→ Task
Everything below from the line with "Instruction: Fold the" to the last line, both included, is to be written out exactly, with nothing added.

------ Information shown ------

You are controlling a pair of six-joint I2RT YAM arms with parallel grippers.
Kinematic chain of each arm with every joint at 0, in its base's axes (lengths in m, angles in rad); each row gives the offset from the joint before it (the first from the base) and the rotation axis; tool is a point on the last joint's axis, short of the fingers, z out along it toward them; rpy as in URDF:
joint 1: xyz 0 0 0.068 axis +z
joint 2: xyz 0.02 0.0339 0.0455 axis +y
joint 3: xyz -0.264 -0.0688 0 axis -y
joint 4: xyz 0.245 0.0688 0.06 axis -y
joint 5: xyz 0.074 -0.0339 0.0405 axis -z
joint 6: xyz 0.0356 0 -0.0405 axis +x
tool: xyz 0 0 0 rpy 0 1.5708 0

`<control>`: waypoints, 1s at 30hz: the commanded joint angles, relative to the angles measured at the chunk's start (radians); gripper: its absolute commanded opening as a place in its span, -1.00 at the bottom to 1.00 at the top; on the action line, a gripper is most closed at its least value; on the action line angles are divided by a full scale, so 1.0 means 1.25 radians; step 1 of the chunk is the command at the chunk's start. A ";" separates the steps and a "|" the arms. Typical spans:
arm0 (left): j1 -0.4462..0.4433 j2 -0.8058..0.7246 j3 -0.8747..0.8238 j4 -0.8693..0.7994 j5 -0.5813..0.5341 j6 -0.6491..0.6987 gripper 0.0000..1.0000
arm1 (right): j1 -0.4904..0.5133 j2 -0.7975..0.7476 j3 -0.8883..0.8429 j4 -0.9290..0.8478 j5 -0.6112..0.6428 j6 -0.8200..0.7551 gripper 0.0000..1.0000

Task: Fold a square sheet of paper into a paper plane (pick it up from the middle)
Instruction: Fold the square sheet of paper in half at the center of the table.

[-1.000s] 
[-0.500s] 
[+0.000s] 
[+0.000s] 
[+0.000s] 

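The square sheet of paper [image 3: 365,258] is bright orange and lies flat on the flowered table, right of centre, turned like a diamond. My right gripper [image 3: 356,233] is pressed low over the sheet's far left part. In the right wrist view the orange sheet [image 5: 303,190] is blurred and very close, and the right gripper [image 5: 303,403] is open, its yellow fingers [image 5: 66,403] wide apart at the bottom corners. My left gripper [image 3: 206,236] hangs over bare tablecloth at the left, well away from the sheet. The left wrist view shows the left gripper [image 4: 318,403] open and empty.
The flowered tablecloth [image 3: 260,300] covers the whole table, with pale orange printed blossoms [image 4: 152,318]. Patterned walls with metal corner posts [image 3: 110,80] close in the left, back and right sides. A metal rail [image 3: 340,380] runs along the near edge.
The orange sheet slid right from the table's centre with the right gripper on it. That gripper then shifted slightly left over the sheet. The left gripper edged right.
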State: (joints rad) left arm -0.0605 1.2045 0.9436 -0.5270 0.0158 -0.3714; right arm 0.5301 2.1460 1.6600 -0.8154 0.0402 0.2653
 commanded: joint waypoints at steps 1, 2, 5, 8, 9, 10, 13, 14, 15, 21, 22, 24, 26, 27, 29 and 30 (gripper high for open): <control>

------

→ Problem solution
Instruction: Fold the square sheet of paper in half at the center of the table.

[-1.000s] 
[-0.500s] 
[+0.000s] 
[+0.000s] 
[+0.000s] 

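The square sheet of paper [image 3: 365,258] is bright orange and lies flat on the flowered table, right of centre, turned like a diamond. My right gripper [image 3: 356,233] is pressed low over the sheet's far left part. In the right wrist view the orange sheet [image 5: 303,190] is blurred and very close, and the right gripper [image 5: 303,403] is open, its yellow fingers [image 5: 66,403] wide apart at the bottom corners. My left gripper [image 3: 206,236] hangs over bare tablecloth at the left, well away from the sheet. The left wrist view shows the left gripper [image 4: 318,403] open and empty.
The flowered tablecloth [image 3: 260,300] covers the whole table, with pale orange printed blossoms [image 4: 152,318]. Patterned walls with metal corner posts [image 3: 110,80] close in the left, back and right sides. A metal rail [image 3: 340,380] runs along the near edge.
The orange sheet slid right from the table's centre with the right gripper on it. That gripper then shifted slightly left over the sheet. The left gripper edged right.
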State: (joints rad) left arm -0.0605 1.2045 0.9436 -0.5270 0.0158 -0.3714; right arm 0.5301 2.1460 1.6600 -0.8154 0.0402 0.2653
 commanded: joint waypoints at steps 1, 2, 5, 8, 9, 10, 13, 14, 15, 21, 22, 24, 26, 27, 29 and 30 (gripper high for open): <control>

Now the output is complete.